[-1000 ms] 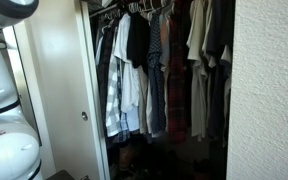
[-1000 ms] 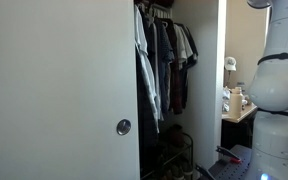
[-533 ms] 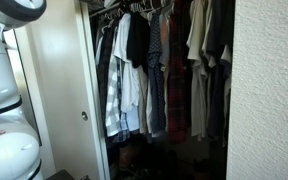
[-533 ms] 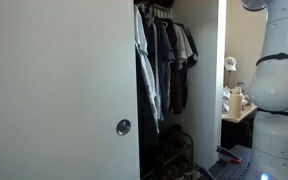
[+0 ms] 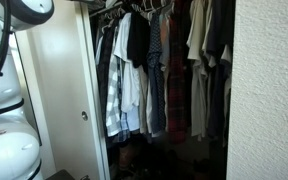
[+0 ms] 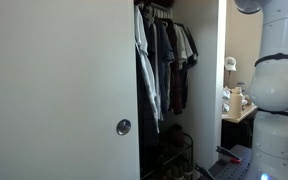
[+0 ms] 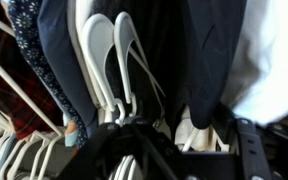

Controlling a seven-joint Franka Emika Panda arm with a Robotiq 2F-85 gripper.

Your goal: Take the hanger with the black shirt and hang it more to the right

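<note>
Black shirt hangs among lighter shirts in an exterior view, its hanger hidden. My gripper sits near white hangers. I cannot tell how its jaws stand.

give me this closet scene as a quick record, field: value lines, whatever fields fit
setting: closet with shirts hanging in a row
black shirt: hanging near the door side, a white shirt beside it
closet door: covers part of the opening, round handle
robot arm: white, outside the closet, reaching up out of frame
white hangers: two, close together in the wrist view
gripper: among the hangers, open or shut unclear
</note>
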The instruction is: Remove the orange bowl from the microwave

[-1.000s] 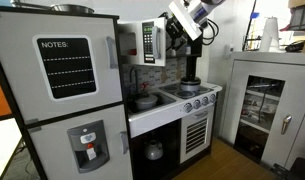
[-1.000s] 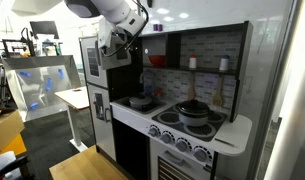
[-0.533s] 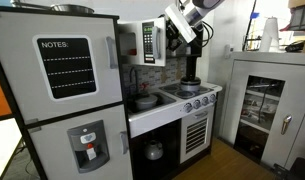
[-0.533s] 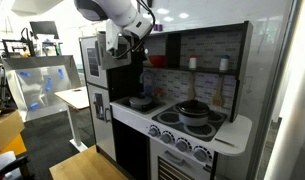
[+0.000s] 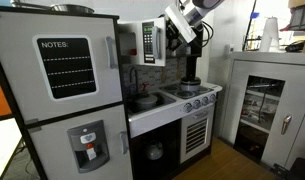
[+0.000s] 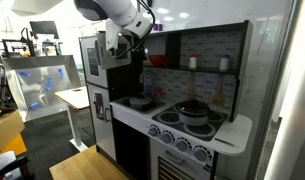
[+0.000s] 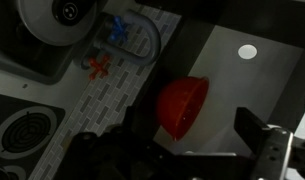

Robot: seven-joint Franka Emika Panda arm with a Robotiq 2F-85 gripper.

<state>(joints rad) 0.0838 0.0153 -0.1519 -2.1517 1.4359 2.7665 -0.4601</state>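
The orange bowl (image 7: pixel 182 105) rests on the pale floor of the microwave (image 5: pixel 149 42), above the back edge of the desk (image 5: pixel 152 112), beside a white fridge (image 5: pixel 62 95); the hand (image 7: pixel 182 148) gapes wide, holding nothing

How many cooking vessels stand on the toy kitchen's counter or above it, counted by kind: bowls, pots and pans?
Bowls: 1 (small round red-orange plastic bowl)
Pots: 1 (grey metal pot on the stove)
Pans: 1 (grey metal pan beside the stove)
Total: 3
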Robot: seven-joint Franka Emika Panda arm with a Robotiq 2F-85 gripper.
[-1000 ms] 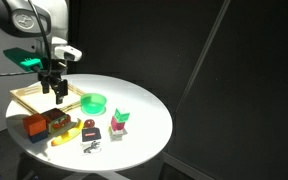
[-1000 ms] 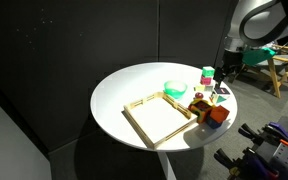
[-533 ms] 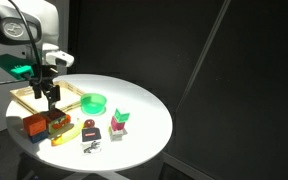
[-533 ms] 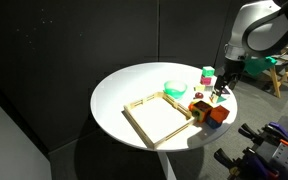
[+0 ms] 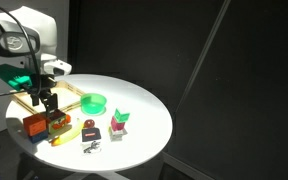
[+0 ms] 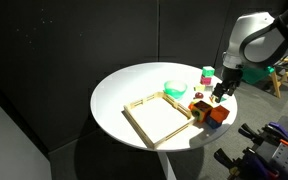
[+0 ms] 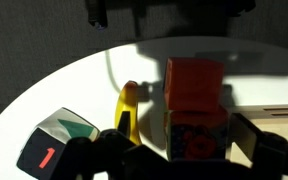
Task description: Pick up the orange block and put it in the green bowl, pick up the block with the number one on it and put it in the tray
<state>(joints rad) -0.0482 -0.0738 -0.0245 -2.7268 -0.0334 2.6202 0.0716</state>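
Poised with the gripper (image 5: pixel 46 104) spread wide and empty just above the orange block (image 5: pixel 33 126), at 9 o'clock on the table (image 5: pixel 144 110), presumably to straddle it. Calls for a carry toward 2 o'clock into the green bowl (image 5: pixel 94 102). Leaves the block with the number one (image 7: pixel 49 150) outside the tray (image 6: pixel 156 120).

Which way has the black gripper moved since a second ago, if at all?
Yes. In an exterior view the black gripper moved down-left across the light wooden tray, toward the small orange block.
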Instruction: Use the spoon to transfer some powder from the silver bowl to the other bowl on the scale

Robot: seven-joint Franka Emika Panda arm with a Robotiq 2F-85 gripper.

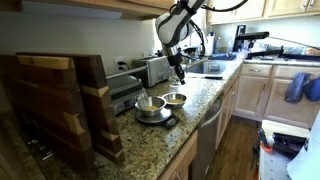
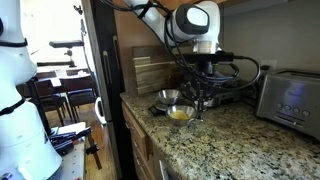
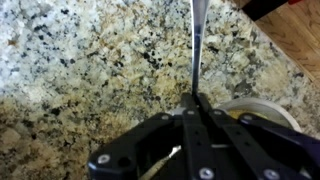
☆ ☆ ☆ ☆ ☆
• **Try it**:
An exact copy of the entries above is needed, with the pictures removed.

• **Response area**:
[-1000 ms] 
[-1000 ms] 
[-533 ms] 
[-533 ms] 
[+0 ms] 
[+0 ms] 
[+0 ms] 

Controlling a seven-joint Franka Emika Panda arm with a Robotiq 2F-85 gripper.

Your goal: Take the hanger with the black shirt and hang it more to the right

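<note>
Black shirt hangs among lighter shirts in an exterior view, its hanger hidden. My gripper sits near white hangers. I cannot tell how its jaws stand.

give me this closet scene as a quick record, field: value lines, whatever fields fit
setting: closet with shirts hanging in a row
black shirt: hanging near the door side, a white shirt beside it
closet door: covers part of the opening, round handle
robot arm: white, outside the closet, reaching up out of frame
white hangers: two, close together in the wrist view
gripper: among the hangers, open or shut unclear
</note>
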The instruction is: Remove the orange bowl from the microwave

[-1.000s] 
[-1.000s] 
[-0.533s] 
[-0.533s] 
[+0.000s] 
[+0.000s] 
[+0.000s] 

Robot: seven-joint Franka Emika Panda arm with a Robotiq 2F-85 gripper.

<state>(joints rad) 0.0838 0.0153 -0.1519 -2.1517 1.4359 2.7665 -0.4601</state>
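The orange bowl (image 7: pixel 182 105) rests on the pale floor of the microwave (image 5: pixel 149 42), above the back edge of the desk (image 5: pixel 152 112), beside a white fridge (image 5: pixel 62 95); the hand (image 7: pixel 182 148) gapes wide, holding nothing

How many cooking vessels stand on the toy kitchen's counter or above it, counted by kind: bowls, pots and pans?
Bowls: 1 (small round red-orange plastic bowl)
Pots: 1 (grey metal pot on the stove)
Pans: 1 (grey metal pan beside the stove)
Total: 3
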Robot: seven-joint Franka Emika Panda arm with a Robotiq 2F-85 gripper.
[-1000 ms] 
[-1000 ms] 
[-533 ms] 
[-533 ms] 
[+0 ms] 
[+0 ms] 
[+0 ms] 
Task description: Pick up the orange block and put it in the green bowl, pick up the block with the number one on it and put it in the tray
<state>(joints rad) -0.0482 -0.0738 -0.0245 -2.7268 -0.0334 2.6202 0.0716</state>
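Poised with the gripper (image 5: pixel 46 104) spread wide and empty just above the orange block (image 5: pixel 33 126), at 9 o'clock on the table (image 5: pixel 144 110), presumably to straddle it. Calls for a carry toward 2 o'clock into the green bowl (image 5: pixel 94 102). Leaves the block with the number one (image 7: pixel 49 150) outside the tray (image 6: pixel 156 120).

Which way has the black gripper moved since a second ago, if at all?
Yes. In an exterior view the black gripper moved down-left across the light wooden tray, toward the small orange block.
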Instruction: Use the spoon to transfer some powder from the silver bowl to the other bowl on the scale

Robot: seven-joint Franka Emika Panda arm with a Robotiq 2F-85 gripper.

The answer has been given in its entirety.